-- Problem to work on --
Find the lines of data that contain the string "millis", then list them.

-- Supplied data --
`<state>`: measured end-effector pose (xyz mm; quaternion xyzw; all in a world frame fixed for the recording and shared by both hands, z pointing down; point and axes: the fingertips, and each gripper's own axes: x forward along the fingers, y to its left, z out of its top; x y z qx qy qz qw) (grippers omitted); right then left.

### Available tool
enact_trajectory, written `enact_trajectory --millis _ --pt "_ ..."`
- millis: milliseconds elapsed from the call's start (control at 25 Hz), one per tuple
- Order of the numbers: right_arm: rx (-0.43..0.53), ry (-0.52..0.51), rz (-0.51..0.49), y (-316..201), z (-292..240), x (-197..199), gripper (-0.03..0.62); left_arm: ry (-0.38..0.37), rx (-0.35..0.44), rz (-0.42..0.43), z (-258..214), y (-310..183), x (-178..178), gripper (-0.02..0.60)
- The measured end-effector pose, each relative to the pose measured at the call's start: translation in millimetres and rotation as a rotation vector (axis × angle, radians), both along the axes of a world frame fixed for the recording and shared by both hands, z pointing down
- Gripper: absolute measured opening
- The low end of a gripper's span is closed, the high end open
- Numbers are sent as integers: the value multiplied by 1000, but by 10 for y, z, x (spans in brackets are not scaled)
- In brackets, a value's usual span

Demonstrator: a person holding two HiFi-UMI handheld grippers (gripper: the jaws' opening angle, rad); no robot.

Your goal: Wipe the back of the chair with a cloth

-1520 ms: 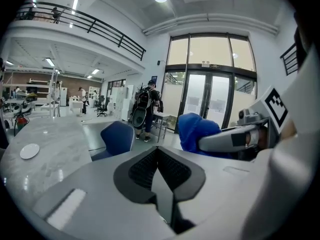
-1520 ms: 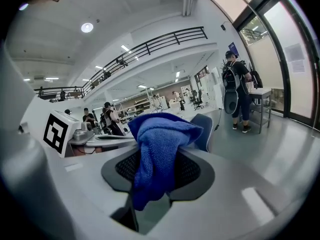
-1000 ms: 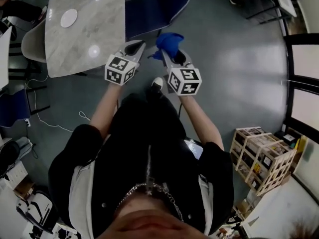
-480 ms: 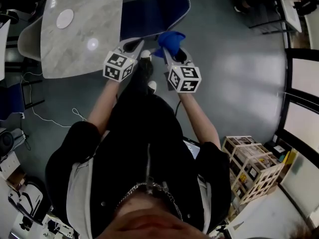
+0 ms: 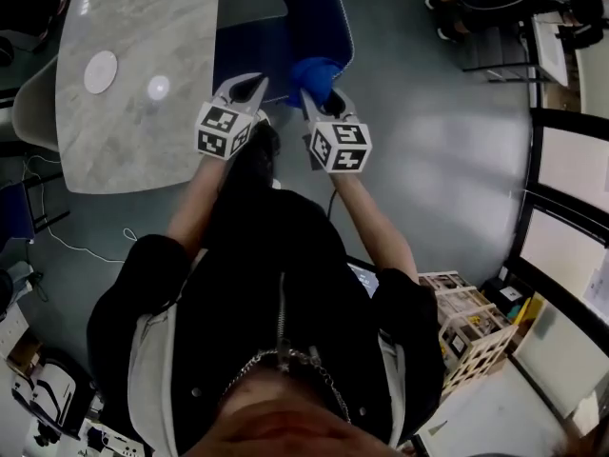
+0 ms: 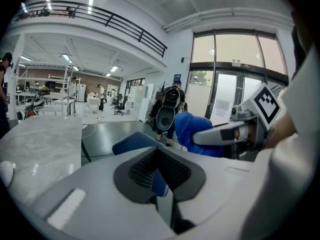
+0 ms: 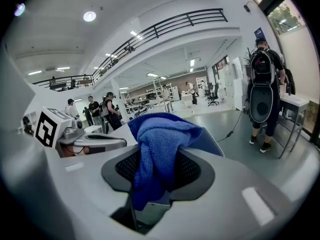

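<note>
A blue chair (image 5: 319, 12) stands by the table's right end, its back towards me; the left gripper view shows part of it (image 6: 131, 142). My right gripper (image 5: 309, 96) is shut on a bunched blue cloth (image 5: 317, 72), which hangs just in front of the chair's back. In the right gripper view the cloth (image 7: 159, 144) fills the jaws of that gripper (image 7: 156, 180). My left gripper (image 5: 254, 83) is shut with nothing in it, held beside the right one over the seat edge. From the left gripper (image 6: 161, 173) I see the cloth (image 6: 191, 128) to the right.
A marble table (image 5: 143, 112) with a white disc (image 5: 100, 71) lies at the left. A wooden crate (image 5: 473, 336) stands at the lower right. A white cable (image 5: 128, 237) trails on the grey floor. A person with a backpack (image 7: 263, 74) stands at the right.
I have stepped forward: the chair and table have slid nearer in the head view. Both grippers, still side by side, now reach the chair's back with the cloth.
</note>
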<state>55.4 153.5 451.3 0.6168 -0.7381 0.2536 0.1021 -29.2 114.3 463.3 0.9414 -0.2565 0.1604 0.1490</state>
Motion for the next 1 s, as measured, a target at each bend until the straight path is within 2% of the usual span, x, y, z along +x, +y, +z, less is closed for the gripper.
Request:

-- Problem solution --
enact_trajectory, written `enact_trajectory --millis _ --pt "_ ..."`
- millis: milliseconds elapsed from the call's start (control at 25 Hz), one per tuple

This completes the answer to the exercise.